Surface Nitridation and Reduction of Iron and Nickel Under Direct H2 and H2/NH3 Flame Exposure

Abstract

In the wake of widespread decarbonization efforts due to climate change, hydrogen and ammonia have emerged as promising clean alternatives to hydrocarbon fuels. As such, H2 and NH3 have been explored in a number of industry applications ranging from manufacturing to power generation. In many such applications, the surface reactions between these fuels and common industrial materials are not well understood. In this study, the surface mechanisms of reduction and nitridation via H2 and NH3 were examined. An apparatus was designed to stagnate H2 and H2/NH3 flames on the surfaces of iron and nickel test plates mounted above a burner. Experimental investigation was supplemented by 1-D flame simulations using Cantera to develop an understanding of how temperature and radical formation led to the observed surface phenomena. X-ray photoelectron spectroscopy was used to quantify the extent to which surface processes occurred.
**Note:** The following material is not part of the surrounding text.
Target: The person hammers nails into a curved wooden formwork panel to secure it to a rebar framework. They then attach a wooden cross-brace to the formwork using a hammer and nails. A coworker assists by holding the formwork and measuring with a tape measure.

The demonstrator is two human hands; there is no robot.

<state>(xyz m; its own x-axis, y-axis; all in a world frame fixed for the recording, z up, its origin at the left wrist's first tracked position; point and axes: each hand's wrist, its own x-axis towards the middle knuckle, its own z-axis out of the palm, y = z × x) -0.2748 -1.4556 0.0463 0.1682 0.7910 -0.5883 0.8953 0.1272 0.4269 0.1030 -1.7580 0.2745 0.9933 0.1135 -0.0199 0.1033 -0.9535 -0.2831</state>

Conditions for considerable nickel nitride formation at temperatures beyond those previously studied for this surface phenomenon were discovered. Once these conditions were established, the height of the test sample above the burner and the time of flame exposure were varied to observe the effect of changing kinetics on surface reactions. Iron was found to nitride considerably less under the same conditions. Reduction of both metals under H2 flames was minimal, though the degree of reduction of the nitrided nickel samples was much higher. The present work lays the groundwork for future study of these surface processes and their mechanisms.